Nabi juga bertekad untuk puasa hari Tasua (kesembilan) agar berbeda dengan ritual orang Yahudi dan Quraisy. Tetapi tekad itu tidak sempat terlaksanakan karena beliau telah meninggal dunia sebelum sampai pada hari ke sembilan Muharram tahun depan. Pada kesempatan lain Nabi pernah memberikan pilihan cara untuk berbeda dengan Yahudi pada ritual ini, “Puasalah sebelum (Asyuro) dan sesudahnya.”
Maka, pilihan puasanya adalah Asyuro saja. Atau Tasu’a dan Asyuro. Atau keduanya ditambah sehari setelah Asyuro. Seba- gaimana yang dijelaskan oleh Imam Syaukani.
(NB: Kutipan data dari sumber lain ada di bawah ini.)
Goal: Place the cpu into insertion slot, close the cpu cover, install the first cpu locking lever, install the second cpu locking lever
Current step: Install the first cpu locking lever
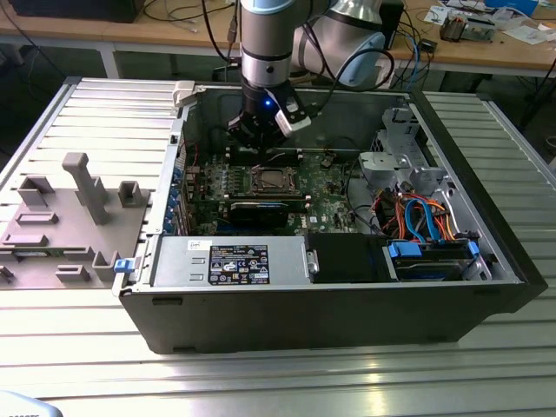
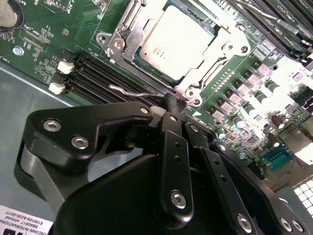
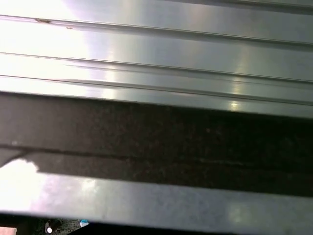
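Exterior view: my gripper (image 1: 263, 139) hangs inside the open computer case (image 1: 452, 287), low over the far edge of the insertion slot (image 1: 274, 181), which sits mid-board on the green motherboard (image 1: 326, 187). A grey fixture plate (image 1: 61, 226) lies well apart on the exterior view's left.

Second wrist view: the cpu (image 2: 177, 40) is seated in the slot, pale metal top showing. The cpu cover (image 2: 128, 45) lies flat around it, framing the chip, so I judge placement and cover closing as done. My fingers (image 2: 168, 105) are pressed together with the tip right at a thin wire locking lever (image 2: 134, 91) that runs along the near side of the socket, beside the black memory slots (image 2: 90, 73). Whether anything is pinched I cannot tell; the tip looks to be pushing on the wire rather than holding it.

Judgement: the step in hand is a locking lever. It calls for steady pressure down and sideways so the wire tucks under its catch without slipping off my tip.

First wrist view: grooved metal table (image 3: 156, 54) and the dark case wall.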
Tetapi beliau sendiri demi kehati-hatian lebih memilih puasa Tasua, Asyuro dan hari sesudahnya.
Inilah ritual yang diajarkan dalam Islam pada bulan Suro atau Muharram ini. Memperbanyak puasa sunah. Bukan ritual-ritual syirik. Bahkan kita diajarkan agar tetap menjaga “jarak” dengan orang non muslim dalam ritual mereka. Ketika ritual itu harus beririsan seperti puasa ini, Nabi menganjurkan untuk menambah puasa agar tidak mirip dengan mereka.
Sumber ritual bulan Suro adalah dari selain Islam. Maka bagaimana kita bisa menerimanya dan mengabaikan ajaran Islam di bulan ini. Apalagi telah banyak yang terjebak dalam ritual syirik. Sungguh, sudah saatnya kembali kepada ajaran Islam yang murni.